§ WORK INSTRUCTION
In the entries that follow, copy exactly each line from the first through the line with "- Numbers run".

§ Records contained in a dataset
>>>

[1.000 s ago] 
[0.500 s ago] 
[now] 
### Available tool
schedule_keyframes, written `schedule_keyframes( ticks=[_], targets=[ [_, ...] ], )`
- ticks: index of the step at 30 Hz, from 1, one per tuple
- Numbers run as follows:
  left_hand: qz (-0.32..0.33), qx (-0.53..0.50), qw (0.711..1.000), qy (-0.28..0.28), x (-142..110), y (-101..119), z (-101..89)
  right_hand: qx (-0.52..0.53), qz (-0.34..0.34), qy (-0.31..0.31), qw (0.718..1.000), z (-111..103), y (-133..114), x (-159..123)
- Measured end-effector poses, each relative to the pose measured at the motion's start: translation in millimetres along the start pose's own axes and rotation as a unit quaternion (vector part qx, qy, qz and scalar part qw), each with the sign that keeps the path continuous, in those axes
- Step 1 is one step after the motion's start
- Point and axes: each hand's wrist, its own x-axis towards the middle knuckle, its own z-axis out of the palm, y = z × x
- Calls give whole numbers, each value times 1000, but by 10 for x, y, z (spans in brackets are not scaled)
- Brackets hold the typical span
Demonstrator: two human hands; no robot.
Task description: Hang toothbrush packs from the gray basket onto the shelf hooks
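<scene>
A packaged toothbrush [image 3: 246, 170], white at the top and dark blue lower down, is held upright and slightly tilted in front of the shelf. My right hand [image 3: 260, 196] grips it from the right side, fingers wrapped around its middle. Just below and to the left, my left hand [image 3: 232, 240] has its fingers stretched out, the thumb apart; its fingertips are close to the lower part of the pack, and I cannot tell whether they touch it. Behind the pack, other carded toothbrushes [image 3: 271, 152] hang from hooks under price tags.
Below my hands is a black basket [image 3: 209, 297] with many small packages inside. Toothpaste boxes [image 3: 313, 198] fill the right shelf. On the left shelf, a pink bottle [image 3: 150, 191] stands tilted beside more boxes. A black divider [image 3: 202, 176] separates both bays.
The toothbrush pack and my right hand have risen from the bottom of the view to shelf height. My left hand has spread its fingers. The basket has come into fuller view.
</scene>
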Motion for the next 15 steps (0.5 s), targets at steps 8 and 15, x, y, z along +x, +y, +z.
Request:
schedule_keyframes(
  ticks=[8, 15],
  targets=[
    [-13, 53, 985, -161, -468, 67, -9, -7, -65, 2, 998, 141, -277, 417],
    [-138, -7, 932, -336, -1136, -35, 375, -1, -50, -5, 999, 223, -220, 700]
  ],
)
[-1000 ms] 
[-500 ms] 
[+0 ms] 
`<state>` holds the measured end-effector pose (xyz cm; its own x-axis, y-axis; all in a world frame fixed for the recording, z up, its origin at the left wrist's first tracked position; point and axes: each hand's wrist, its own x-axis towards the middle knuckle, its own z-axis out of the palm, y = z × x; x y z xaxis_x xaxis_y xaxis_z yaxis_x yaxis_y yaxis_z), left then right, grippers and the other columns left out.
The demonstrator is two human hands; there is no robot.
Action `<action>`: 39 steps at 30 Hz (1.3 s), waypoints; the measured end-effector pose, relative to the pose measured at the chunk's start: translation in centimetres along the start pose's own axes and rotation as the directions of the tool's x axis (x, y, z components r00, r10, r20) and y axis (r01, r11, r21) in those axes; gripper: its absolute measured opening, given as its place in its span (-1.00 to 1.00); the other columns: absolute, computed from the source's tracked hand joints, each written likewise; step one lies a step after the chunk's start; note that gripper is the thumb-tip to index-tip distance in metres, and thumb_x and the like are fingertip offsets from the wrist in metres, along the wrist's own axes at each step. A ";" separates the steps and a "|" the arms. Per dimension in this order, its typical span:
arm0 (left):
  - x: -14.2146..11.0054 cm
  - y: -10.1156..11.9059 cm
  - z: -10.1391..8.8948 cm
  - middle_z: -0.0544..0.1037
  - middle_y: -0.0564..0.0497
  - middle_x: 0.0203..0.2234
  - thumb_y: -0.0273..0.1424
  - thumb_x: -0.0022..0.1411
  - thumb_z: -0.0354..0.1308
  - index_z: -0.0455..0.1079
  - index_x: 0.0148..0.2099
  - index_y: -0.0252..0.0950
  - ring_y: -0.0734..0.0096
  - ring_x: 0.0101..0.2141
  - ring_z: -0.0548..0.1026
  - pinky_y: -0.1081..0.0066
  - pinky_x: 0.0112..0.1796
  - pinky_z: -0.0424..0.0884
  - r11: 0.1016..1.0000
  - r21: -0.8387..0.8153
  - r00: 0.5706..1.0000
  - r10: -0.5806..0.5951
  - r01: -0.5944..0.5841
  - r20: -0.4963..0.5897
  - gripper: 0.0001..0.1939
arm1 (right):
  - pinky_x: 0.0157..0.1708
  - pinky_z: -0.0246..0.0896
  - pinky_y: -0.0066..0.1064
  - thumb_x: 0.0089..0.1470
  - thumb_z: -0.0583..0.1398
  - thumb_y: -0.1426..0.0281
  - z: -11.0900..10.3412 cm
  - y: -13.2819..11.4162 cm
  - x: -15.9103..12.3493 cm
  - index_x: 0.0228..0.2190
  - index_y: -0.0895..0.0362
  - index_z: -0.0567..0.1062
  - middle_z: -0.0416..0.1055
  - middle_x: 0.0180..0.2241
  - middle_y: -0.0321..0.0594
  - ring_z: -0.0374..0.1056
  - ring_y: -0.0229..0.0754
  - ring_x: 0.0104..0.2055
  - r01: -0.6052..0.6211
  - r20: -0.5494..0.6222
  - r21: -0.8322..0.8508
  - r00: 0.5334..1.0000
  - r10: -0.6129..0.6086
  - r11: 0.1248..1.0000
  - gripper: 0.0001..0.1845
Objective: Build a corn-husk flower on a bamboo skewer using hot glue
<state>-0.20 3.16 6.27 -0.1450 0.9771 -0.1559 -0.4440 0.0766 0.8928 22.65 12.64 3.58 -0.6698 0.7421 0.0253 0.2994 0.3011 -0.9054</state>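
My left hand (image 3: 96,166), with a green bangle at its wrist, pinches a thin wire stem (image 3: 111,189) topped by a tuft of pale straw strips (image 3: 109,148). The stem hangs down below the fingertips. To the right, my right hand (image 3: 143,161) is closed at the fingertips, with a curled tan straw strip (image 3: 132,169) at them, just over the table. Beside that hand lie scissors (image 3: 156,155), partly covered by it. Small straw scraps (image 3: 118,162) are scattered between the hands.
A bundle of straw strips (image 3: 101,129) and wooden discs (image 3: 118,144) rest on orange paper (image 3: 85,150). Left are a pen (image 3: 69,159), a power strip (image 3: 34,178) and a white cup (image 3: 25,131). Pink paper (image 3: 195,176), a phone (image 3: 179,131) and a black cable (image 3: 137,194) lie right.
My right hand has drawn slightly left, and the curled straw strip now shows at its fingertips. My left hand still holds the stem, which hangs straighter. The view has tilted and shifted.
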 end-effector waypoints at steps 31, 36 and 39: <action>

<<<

§ EXPECTED OUTPUT
[1.000 s ago] 
[0.500 s ago] 
[now] 
### Available tool
schedule_keyframes, written `schedule_keyframes( ticks=[_], targets=[ [_, ...] ], )`
- ticks: index of the step at 30 Hz, from 1, one per tuple
- Numbers run as follows:

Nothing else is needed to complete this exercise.